Each day after he will wish he had. Each day he will wonder about the details of that last night, that he so wishes to forget but will always remember.Each night he will wish he had a more complete picture of those happy moments. He wished the happiest moments of his life were as detailed as the worst moment.

"I wanted one for good luck"

"Like the extra birthday candle" the girl smiled, and he swears at that moment that her smile is the most beautiful thing he's ever seen.

Rosy lips like flowers, soft sheen of electric light casting a dull glow as silk fires curl beneath her skin, shadows laughing across her face, kissing her long fingers, fingers that he always thought were the fingers of a well practiced guitarist.

"I wanted twenty for all the years that I have"

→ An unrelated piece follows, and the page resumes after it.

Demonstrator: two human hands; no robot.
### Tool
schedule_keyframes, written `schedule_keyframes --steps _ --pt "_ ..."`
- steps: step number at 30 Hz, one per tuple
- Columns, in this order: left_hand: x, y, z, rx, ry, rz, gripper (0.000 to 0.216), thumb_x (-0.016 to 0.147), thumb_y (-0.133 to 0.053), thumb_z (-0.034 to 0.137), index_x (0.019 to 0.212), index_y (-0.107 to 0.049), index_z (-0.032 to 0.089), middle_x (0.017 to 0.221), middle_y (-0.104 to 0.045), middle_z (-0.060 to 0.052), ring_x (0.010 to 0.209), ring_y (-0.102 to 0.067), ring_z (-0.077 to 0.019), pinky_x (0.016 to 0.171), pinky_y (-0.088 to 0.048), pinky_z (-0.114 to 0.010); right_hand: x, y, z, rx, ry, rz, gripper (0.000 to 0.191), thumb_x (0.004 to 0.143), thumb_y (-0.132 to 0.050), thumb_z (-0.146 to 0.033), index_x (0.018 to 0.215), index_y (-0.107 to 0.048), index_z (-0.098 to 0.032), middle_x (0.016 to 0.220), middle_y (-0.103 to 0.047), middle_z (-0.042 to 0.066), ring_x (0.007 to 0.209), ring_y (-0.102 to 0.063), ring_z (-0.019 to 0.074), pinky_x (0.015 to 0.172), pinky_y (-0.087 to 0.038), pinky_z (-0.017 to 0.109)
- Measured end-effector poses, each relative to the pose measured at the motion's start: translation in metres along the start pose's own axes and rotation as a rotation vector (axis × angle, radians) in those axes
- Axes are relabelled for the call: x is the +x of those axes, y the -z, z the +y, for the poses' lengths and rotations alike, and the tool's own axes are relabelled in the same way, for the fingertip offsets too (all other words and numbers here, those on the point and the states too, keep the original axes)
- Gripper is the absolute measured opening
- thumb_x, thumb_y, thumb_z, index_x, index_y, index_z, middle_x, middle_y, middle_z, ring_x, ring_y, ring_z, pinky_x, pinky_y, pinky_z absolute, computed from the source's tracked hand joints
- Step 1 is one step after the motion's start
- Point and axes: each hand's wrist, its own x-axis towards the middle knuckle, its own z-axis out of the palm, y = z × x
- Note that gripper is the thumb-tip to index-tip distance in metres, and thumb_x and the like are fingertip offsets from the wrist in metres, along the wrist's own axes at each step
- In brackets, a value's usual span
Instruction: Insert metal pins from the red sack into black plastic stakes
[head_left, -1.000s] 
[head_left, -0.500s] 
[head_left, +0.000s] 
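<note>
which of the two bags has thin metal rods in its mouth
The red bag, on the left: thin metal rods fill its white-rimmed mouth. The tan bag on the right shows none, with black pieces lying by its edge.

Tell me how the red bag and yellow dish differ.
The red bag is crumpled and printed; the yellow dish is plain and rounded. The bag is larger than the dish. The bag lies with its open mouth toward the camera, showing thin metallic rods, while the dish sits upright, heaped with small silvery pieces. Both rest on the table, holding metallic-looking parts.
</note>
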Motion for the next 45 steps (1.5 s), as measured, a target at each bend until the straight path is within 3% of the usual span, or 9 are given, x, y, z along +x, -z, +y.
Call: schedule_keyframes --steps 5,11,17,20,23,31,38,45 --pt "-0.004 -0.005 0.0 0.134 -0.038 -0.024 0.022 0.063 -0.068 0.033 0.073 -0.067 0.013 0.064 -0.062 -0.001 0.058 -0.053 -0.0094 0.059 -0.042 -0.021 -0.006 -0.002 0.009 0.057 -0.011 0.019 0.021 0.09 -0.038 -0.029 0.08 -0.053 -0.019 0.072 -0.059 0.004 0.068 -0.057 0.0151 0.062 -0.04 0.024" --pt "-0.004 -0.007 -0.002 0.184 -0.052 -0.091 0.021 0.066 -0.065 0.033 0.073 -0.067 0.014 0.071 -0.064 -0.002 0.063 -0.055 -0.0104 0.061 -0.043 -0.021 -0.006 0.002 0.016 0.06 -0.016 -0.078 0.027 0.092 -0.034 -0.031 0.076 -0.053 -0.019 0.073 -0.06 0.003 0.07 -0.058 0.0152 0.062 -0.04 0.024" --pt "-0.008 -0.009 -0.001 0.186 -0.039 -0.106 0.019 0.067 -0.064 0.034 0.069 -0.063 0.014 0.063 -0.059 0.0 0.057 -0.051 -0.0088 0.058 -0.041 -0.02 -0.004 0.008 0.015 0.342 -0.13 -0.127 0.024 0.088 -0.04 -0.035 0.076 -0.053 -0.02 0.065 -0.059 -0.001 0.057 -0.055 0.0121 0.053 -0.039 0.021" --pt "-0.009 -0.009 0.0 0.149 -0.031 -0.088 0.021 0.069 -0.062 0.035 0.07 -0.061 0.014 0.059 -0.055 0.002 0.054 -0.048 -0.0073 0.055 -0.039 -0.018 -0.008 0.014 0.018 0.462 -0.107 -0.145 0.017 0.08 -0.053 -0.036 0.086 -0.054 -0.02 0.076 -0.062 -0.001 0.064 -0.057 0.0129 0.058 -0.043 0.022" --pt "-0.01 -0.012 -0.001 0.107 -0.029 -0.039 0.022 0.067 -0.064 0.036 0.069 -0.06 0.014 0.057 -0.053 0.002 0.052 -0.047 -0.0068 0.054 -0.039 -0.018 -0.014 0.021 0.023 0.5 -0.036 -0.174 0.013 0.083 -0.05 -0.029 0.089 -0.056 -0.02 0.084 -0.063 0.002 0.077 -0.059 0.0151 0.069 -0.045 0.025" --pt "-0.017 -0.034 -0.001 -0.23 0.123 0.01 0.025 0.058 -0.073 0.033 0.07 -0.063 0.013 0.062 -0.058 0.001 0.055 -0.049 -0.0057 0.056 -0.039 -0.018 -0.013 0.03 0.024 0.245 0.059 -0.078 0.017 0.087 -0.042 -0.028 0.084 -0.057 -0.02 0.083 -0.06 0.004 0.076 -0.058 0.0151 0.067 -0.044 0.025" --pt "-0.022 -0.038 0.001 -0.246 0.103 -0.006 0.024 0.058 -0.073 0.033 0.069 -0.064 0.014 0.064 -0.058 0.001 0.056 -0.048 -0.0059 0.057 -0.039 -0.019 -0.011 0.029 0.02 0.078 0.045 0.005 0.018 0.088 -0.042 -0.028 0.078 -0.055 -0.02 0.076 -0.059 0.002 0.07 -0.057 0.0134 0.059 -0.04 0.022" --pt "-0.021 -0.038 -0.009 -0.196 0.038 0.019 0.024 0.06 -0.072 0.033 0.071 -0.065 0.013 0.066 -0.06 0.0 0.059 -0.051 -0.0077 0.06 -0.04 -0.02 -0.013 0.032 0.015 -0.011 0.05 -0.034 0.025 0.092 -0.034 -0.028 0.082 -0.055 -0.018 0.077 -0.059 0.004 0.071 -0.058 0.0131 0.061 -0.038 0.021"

"And one more for the year to come"

That night she was shot and killed at exactly twelve o'clock midnight, according to the police report she was shot only once, right through the left atrium and she died instantly. boy doubts this. He doubts many things really. He is naturally curious, most call it an 'inquisitive mind', the girl called it the curiosity that killed the cat. He calls it paranoia. He coughs again.

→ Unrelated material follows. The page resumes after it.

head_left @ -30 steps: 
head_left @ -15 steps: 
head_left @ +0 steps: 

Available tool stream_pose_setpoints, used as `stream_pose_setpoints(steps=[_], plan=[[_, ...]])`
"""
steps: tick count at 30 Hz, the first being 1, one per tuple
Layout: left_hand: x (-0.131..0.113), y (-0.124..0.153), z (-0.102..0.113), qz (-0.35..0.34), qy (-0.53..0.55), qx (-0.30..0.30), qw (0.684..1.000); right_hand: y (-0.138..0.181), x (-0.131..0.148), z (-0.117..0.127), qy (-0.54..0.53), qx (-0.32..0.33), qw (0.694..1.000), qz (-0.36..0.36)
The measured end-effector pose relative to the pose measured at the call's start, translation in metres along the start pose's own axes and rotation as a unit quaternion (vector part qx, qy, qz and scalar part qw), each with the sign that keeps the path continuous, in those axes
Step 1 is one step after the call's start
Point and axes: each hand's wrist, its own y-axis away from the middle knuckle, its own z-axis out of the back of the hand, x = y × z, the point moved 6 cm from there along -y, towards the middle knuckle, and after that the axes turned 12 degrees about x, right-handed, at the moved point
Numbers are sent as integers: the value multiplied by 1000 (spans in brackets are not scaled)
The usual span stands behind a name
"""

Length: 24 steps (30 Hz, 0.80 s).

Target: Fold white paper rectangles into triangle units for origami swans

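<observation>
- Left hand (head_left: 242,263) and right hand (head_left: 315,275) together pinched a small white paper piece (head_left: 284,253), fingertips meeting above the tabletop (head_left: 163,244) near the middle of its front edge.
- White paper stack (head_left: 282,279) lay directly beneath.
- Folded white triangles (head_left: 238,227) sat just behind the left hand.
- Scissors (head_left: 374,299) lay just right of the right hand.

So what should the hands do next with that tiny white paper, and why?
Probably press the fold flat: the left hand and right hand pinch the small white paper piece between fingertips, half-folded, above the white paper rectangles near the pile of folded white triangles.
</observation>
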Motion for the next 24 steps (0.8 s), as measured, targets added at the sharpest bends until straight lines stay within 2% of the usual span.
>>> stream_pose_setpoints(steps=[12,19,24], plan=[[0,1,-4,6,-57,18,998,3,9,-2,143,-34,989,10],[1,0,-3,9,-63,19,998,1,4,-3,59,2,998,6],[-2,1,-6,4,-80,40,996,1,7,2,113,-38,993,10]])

"She didn't feel pain. I can assure it was instant" the `doctor tries futilely to console the boy. He just shakes his head and strokes her cheek. Her eyes are wide open, blank and shocked, blood drained lips frozen slightly open.He wonders just what 'instantly' means. Does it mean one second? Does it mean five? He looked up the dictionary definition, (Instantly: adverb: immediately; at once) but like many definitions it is too vague for him. It doesn't fully satisfy his curiosity.

"She's dead," he whispers. He grips her hand; it is equally as cold and pale as her cheek. He drops to his knees. Soft sobs can be heard, and if you listened one would hear the words

"She's dead" over and over, like a broken record

The boy heard the gunshot. He ran along the route she took home, cursing the whole way.

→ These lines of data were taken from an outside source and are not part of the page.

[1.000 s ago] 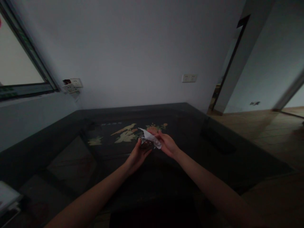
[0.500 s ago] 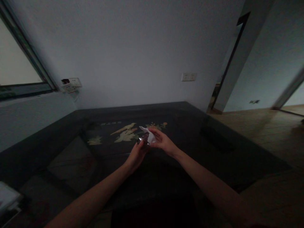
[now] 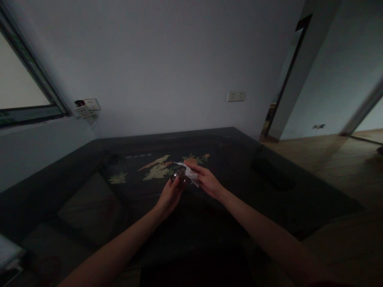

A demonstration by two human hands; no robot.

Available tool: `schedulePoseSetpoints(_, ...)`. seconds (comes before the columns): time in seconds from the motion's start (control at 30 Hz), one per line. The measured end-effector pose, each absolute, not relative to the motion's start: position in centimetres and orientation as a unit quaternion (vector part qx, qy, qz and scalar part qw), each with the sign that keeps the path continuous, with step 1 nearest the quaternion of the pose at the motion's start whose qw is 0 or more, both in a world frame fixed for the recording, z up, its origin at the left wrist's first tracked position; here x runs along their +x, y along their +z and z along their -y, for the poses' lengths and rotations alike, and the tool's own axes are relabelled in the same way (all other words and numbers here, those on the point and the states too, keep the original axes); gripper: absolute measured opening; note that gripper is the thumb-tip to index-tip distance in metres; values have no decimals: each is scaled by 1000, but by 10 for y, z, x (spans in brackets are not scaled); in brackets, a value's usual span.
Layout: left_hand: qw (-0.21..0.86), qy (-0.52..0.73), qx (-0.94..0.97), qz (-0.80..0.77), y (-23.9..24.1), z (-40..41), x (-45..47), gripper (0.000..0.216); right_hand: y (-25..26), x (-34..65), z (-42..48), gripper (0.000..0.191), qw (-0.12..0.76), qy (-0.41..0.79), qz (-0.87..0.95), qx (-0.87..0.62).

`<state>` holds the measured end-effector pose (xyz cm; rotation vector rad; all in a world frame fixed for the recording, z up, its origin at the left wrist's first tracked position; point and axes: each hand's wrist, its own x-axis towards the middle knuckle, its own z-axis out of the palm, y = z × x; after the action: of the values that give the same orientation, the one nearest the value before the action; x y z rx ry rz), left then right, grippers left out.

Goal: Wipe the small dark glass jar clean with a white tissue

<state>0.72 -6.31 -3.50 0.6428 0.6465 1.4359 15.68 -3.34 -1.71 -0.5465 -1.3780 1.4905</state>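
Observation:
Over the middle of the dark table, my left hand (image 3: 171,194) is closed around a small shiny, see-through brownish object (image 3: 180,174). It looks like glass, but its exact kind is too dim to make out. My right hand (image 3: 207,180) pinches a crumpled white tissue (image 3: 190,173) and holds it against the right side of that object. The right fingertips are partly behind the tissue. Both hands are close together, just above the table's picture.
The dark glossy table (image 3: 236,149) bears a bird-and-flower picture (image 3: 157,169). A long black item (image 3: 273,175) lies on its right side. At the lower left edge is a white object (image 3: 8,253), cut off. Sockets (image 3: 236,96) sit on the wall behind.
The tissue has shifted in my right hand and now hangs lower along the object. In my left hand the shiny object appears slightly turned. The view has moved a little.

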Motion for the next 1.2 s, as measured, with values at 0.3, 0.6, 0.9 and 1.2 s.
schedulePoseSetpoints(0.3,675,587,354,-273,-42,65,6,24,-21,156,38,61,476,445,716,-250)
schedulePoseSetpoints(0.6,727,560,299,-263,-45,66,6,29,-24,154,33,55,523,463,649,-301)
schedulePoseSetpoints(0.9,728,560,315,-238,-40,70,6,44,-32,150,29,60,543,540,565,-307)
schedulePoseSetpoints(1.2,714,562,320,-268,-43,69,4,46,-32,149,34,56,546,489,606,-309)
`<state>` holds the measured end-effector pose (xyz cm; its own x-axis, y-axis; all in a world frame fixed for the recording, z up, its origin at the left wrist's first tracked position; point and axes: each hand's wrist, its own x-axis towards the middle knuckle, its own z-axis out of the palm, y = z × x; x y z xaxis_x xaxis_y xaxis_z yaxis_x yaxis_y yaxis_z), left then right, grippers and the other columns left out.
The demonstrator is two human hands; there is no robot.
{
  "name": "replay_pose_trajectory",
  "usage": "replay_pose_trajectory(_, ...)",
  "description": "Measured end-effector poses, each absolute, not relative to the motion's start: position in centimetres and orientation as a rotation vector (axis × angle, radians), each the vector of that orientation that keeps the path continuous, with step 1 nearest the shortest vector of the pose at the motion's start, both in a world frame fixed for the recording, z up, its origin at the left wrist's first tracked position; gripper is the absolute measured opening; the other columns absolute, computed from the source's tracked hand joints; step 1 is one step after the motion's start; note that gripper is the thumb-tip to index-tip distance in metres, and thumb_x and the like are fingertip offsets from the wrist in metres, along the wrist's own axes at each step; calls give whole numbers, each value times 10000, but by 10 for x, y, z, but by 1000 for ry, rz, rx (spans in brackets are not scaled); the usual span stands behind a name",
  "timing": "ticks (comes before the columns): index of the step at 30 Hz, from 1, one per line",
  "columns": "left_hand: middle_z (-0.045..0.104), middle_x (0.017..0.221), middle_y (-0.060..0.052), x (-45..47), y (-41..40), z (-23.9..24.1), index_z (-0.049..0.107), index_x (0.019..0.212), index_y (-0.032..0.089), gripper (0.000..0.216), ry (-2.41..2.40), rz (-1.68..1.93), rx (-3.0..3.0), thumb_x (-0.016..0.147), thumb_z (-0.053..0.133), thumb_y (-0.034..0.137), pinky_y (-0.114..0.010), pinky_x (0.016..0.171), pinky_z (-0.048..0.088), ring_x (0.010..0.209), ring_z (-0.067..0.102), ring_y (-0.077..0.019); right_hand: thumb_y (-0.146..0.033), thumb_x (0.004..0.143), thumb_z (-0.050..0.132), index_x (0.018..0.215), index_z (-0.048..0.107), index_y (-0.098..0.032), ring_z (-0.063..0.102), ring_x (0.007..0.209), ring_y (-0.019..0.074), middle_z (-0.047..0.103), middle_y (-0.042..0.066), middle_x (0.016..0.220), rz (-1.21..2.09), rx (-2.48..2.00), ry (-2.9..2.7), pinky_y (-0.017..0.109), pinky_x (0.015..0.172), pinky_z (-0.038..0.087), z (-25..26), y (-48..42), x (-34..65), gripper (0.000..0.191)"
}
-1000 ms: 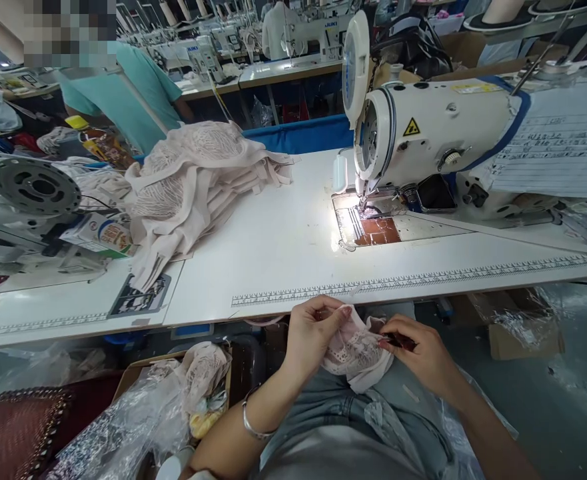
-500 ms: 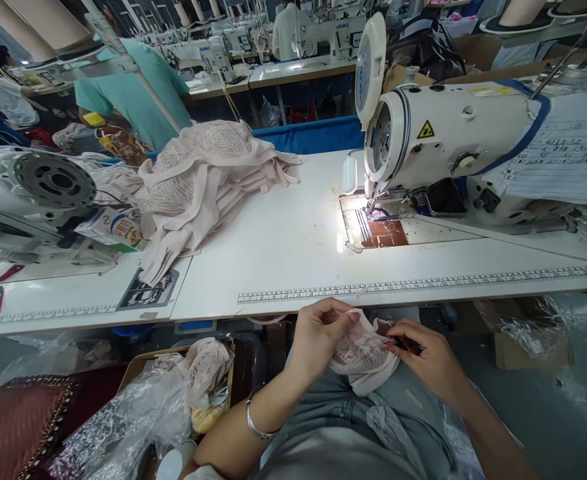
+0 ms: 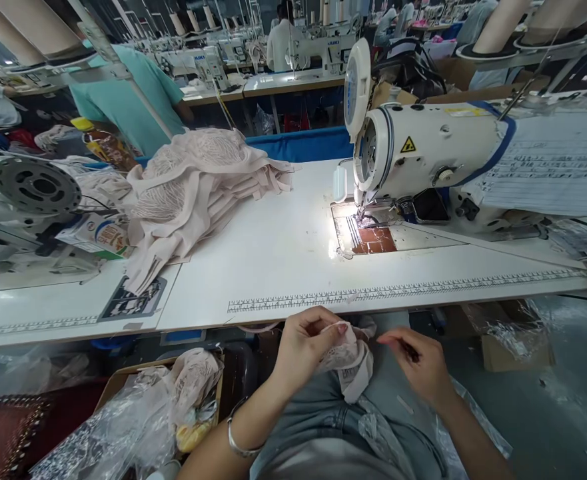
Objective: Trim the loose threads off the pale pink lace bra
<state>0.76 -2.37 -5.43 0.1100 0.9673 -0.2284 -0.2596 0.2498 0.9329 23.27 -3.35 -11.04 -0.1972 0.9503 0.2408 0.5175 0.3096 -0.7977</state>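
Note:
My left hand (image 3: 304, 347) grips a small pale pink lace garment piece (image 3: 349, 360) over my lap, just below the front edge of the white sewing table (image 3: 273, 260). My right hand (image 3: 416, 363) is a little to the right of the piece, fingers pinched on a small dark tool (image 3: 409, 347) whose kind I cannot make out. The hand is slightly smeared by motion. A silver bangle (image 3: 238, 443) circles my left wrist.
A white sewing machine (image 3: 423, 157) stands at the back right with its lamp lit over the needle plate (image 3: 368, 237). A heap of pink garments (image 3: 193, 187) lies at the left. A box with plastic-bagged pieces (image 3: 163, 407) sits by my left knee. A person in a teal shirt (image 3: 133, 93) works behind.
My right hand has pulled away to the right from the lace piece. The piece now hangs folded from my left hand alone. My head has tilted slightly.

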Motion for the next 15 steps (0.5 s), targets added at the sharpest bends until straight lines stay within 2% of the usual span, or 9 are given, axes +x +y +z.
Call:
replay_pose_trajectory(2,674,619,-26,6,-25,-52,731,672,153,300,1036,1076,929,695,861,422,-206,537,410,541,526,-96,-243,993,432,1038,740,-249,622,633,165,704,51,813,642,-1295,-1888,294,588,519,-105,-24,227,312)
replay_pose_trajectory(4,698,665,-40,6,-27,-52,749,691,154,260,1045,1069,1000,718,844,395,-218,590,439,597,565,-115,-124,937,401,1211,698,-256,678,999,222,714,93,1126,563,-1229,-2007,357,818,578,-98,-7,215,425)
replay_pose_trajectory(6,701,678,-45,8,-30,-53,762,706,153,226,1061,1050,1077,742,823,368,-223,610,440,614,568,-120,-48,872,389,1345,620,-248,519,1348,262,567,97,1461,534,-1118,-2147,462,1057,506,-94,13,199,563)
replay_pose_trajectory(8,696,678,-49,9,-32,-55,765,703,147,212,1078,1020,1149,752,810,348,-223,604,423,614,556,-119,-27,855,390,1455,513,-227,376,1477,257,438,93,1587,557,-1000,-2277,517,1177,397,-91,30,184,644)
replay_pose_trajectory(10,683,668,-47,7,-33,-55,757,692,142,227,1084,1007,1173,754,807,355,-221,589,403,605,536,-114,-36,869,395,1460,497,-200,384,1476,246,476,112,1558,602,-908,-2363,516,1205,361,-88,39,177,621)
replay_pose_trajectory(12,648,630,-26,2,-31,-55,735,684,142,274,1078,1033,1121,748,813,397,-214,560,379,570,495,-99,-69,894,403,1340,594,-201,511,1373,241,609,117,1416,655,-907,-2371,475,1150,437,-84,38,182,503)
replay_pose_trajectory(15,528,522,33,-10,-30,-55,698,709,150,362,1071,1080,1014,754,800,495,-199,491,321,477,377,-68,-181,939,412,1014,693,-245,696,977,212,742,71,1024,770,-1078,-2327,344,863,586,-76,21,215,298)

"God damn it all!" he runs as fast he can. His legs burn, he doesn't care. He cannot be too late. He simply cannot.

His bare feet came to her body at twelve oh five AM. The assailant had already left, leaving him to a body that used to be her. A motionless body that had lost its warmth; whose singular flavor was that of blood, it's only perfume death.

"Why didn't I walk you home that night?"

But as soon as he asks, he remembers.

There is nothing he can do. She is dead, such is the irrevocable truth, and there is nothing one can do to change the past. He didn't walk her home that night, and there wasn't a thing he could do about it.

He'd waited long enough; he let a gust of wind carry away her hair ribbon, A curling lavender shadow in a vast gray sky.

There was no reason to hold on to her.